Avec +0,60°C au dessus de la moyenne 1981-2010, la planète a connu le mois d’août le plus chaud des archives de la réanalyse NCEP-NCAR.
Les trois mois d’août les plus chauds depuis 1948 sont dans l’ordre 2016, 2015 et 2014, selon les données NCEP-NCAR… La planète affiche donc encore un record de chaleur mensuel. On reste cependant loin derrière le début d’année 2016 marqué par les plus fortes anomalies tous mois confondus. Depuis le début de l’année, l’anomalie moyenne est de +0,70°C au-dessus de la période 1981-2010. C’est de loin la période janvier-août la plus chaude des archives.

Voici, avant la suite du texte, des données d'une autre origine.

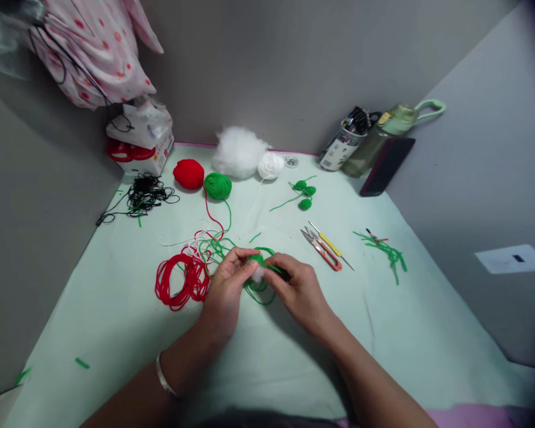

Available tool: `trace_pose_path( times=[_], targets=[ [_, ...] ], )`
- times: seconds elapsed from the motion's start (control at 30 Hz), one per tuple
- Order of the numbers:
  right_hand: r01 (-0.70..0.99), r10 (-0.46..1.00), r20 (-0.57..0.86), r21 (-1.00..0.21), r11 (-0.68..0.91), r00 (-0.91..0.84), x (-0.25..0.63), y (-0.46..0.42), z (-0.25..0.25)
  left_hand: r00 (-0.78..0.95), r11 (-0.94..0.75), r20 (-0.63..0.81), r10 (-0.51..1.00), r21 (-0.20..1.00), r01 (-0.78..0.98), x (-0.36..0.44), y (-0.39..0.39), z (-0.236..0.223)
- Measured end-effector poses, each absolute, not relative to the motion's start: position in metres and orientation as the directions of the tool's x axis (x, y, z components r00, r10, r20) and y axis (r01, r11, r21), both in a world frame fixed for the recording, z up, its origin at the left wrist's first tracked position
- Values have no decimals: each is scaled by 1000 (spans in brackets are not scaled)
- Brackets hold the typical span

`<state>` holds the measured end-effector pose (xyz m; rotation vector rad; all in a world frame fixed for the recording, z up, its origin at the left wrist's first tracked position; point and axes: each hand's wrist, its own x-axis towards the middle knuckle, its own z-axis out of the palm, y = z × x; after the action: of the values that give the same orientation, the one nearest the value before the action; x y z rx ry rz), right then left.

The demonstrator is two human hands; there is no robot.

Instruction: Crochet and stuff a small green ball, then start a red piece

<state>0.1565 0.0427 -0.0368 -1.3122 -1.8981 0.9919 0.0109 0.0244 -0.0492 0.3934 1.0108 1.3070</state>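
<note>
Nearest, a short green scrap (82, 362) lay on the worktop (129, 368), left of the wrist wearing a pale bangle (164, 375). The left hand (223, 291) held a small green piece (256, 259) between thumb and fingers, above the middle of the worktop, with a white tuft (258, 274) showing at its near side. The right hand (301, 288) met it from the other side, fingers narrowed together; exactly what they pinched could not be told. Loops of green yarn (264, 301) lay beneath the hands, and red yarn loops (173, 285) just left. To the right were orange-handled snips (323, 252) beside a yellow-handled hook (330, 244), then green offcuts (395, 255). Farther off, three small green pieces lay near one another (305, 204). Beyond, a green ball (217, 186), a red ball (189, 174) and a white ball (271, 166) sat before white fluff (238, 150).
</note>
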Motion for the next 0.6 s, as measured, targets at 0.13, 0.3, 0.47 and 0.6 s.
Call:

Les réanalyses comme NCEP-NCAR intègrent de multiples observations dans un modèle permettant de suivre quasi quotidiennement l’évolution du climat. Les données sont donc immédiatement disponibles, contrairement aux bilans mensuels des stations au sol. Les réanalyses permettent ainsi de se faire une idée des futures annonces des agences comme la NASA, la NOAA et le Met Office qui ne sont pas faites avant le milieu du mois suivant (en l’occurrence à la mi-août).
Le top 10 des mois d’août les plus chauds
On peut voir ci-dessous que le mois d’août 2016 a été bien plus chaud que les mois d’août précédents, sachant que les données NCEP-NCAR remontent à 1948 :

Les anomalies régionales
Comme on peut le voir sur la carte ci-dessous ci-dessous, les anomalies de températures ont été moins élevées au niveau de l’Arctique qu’en début d’année. On note en revanche des températures très élevées en Antarctique, comme le prévoyait le modèle NCEP CFSV2.

+1,15°C par rapport à l’ère préindustrielle
On peut remonter plus loin dans le temps, en utilisant les archives de la NASA, et en retenant comme base la période 1880-1899 (représentative de la période préindustrielle). L’anomalie atteint +1,15°C en août 2016. Sur les 8 premiers mois de l’année, l’anomalie est de +1,36°C, légèrement sous l’objectif le plus ambitieux de la COP 21 (+1,5°C).